Return, word for word, only the lines of the data below that lie between the line with "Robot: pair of" and the line with "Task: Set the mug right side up", those two lines included.

•••••

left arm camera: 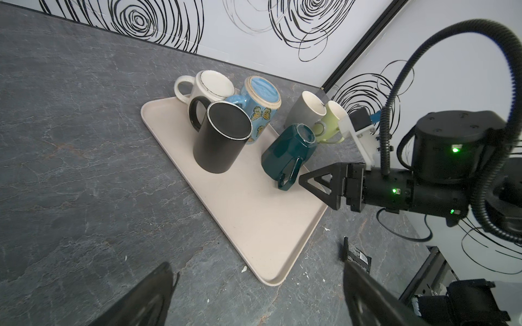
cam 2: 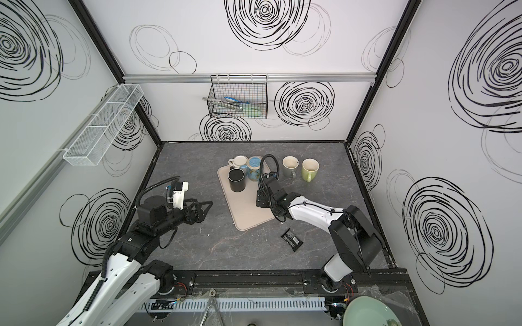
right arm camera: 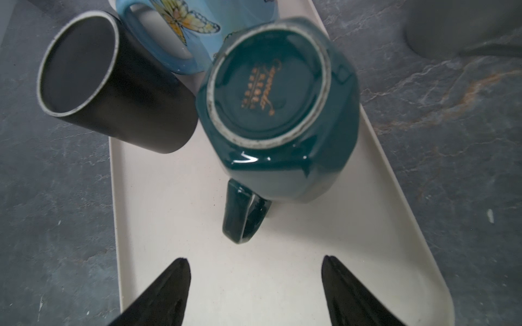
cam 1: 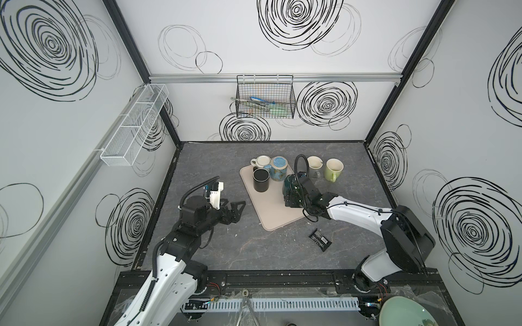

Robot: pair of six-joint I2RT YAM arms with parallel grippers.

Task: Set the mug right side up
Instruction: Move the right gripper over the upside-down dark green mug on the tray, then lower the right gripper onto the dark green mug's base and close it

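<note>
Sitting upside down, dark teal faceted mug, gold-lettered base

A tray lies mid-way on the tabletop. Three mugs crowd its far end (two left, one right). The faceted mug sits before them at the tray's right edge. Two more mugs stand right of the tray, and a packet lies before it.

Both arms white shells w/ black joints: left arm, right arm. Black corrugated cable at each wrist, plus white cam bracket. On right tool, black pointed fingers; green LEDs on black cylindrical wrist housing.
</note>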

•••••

- [SOLUTION FOR THIS TASK]
Robot: pair of six-joint I2RT YAM arms with parallel grippers.

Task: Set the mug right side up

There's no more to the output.